Notebook

Clean-Clean Entity Resolution Tutorial
using Tf-Idf transformation.

In this notebook we present the pyJedAI approach in the well-known ABT-BUY dataset. Clean-Clean ER in the link discovery/deduplication between two sets of entities.

How to install?¶

pyJedAI is an open-source library that can be installed from PyPI.

In [ ]:

!pip install pyjedai -U

In [2]:

!pip show pyjedai

Name: pyjedai
Version: 0.1.0
Summary: An open-source library that builds powerful end-to-end Entity Resolution workflows.
Home-page: 
Author: 
Author-email: Konstantinos Nikoletos <nikoletos.kon@gmail.com>, George Papadakis <gpapadis84@gmail.com>, Jakub Maciejewski <jacobb.maciejewski@gmail.com>, Manolis Koubarakis <koubarak@di.uoa.gr>
License: Apache Software License 2.0
Location: /home/jm/anaconda3/envs/pyjedai-new/lib/python3.8/site-packages
Requires: faiss-cpu, gensim, matplotlib, matplotlib-inline, networkx, nltk, numpy, optuna, ordered-set, pandas, pandas-profiling, pandocfilters, plotly, py-stringmatching, PyYAML, rdflib, rdfpandas, regex, scipy, seaborn, sentence-transformers, strsim, strsimpy, tomli, tqdm, transformers, valentine
Required-by:

Imports

In [3]:

import os
import sys
import pandas as pd
import networkx
from networkx import draw, Graph

from pyjedai.utils import (
    text_cleaning_method,
    print_clusters,
    print_blocks,
    print_candidate_pairs
)
from pyjedai.evaluation import Evaluation
from pyjedai.datamodel import Data
d1 = pd.read_csv("../data/ccer/D2/abt.csv", sep='|', engine='python')
d2 = pd.read_csv("../data/ccer/D2/buy.csv", sep='|', engine='python')
gt = pd.read_csv("../data/ccer/D2/gt.csv", sep='|', engine='python')

data = Data(
    dataset_1=d1,
    id_column_name_1='id',
    dataset_2=d2,
    id_column_name_2='id',
    ground_truth=gt
)

[nltk_data] Downloading package stopwords to /home/jm/nltk_data...
[nltk_data]   Package stopwords is already up-to-date!

Simple workflow¶

In [4]:

from pyjedai.block_building import StandardBlocking
from pyjedai.block_cleaning import BlockFiltering
from pyjedai.block_cleaning import BlockPurging
from pyjedai.comparison_cleaning import WeightedEdgePruning, WeightedNodePruning, CardinalityEdgePruning, CardinalityNodePruning
from pyjedai.matching import EntityMatching

sb = StandardBlocking()
blocks = sb.build_blocks(data)
sb.evaluate(blocks, with_classification_report=True)

cbbp = BlockPurging()
blocks = cbbp.process(blocks, data, tqdm_disable=False)
cbbp.evaluate(blocks, with_classification_report=True)
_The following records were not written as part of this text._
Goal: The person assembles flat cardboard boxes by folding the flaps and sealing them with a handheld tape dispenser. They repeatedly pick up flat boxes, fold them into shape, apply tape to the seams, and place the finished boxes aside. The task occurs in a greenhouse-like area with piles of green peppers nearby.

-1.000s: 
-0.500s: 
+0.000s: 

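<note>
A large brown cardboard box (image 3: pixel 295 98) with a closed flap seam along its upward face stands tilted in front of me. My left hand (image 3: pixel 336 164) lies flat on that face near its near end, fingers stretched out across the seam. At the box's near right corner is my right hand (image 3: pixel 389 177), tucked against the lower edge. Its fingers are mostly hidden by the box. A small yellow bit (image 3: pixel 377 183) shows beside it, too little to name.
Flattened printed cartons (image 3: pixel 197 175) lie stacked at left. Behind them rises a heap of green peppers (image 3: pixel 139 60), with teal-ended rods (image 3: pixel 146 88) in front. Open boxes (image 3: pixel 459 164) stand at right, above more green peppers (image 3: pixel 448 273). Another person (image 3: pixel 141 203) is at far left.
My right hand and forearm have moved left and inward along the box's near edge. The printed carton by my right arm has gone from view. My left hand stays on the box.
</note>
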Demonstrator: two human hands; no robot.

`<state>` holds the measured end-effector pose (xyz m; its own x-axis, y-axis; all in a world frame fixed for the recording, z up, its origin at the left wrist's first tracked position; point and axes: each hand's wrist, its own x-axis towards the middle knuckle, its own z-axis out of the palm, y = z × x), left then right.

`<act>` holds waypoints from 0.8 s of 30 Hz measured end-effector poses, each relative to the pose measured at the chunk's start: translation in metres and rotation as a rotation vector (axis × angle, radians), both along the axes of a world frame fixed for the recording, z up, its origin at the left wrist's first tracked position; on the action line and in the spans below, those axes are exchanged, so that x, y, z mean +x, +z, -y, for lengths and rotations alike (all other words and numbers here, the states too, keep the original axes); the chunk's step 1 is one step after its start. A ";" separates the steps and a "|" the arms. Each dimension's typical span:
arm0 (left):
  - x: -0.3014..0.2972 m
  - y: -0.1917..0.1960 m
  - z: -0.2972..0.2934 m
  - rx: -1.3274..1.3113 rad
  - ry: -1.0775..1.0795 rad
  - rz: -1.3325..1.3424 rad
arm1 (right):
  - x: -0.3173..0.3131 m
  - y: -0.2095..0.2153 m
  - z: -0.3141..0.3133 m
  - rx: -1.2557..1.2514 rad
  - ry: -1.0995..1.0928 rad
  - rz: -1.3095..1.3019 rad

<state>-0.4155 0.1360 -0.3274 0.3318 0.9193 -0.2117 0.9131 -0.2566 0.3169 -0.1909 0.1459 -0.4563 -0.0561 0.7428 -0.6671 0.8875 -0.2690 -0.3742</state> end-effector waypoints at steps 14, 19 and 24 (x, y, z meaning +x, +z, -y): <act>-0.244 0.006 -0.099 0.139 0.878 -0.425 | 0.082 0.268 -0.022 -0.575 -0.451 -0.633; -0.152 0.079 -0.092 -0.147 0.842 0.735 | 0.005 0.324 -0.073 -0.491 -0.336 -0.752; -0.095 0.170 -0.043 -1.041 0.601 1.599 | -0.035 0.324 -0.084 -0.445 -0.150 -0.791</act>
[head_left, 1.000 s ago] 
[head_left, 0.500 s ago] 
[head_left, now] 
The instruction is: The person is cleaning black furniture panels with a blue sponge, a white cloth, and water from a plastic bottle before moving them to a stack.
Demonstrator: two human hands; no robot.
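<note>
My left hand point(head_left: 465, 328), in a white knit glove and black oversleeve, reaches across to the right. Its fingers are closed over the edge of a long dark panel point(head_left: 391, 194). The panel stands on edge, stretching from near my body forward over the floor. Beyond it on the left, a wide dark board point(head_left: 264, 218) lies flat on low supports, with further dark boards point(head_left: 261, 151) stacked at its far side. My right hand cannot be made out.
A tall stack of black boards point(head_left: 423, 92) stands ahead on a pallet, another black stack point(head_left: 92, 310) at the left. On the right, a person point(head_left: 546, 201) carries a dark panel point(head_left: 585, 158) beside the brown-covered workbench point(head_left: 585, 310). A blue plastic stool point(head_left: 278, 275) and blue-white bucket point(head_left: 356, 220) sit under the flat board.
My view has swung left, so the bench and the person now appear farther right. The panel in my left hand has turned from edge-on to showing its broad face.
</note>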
bf = BlockFiltering(ratio=0.8)
blocks = bf.process(blocks, data, tqdm_disable=False)

wep = CardinalityEdgePruning(weighting_scheme='X2')
candidate_pairs_blocks = wep.process(blocks, data)
wep.evaluate(candidate_pairs_blocks, with_classification_report=True)

Standard Blocking:   0%|          | 0/2152 [00:00<?, ?it/s]

***************************************************************************************************************************
                                         Μethod:  Standard Blocking
***************************************************************************************************************************
Method name: Standard Blocking
Parameters: 
Runtime: 0.6493 seconds
───────────────────────────────────────────────────────────────────────────────────────────────────────────────────────────
Performance:
	Precision:      0.11% 
	Recall:        99.81%
	F1-score:       0.23%
───────────────────────────────────────────────────────────────────────────────────────────────────────────────────────────
Classification report:
	True positives: 1074
	False positives: 948081
	True negatives: 1156698
	False negatives: 2
	Total comparisons: 949155
───────────────────────────────────────────────────────────────────────────────────────────────────────────────────────────

Block Purging:   0%|          | 0/4264 [00:00<?, ?it/s]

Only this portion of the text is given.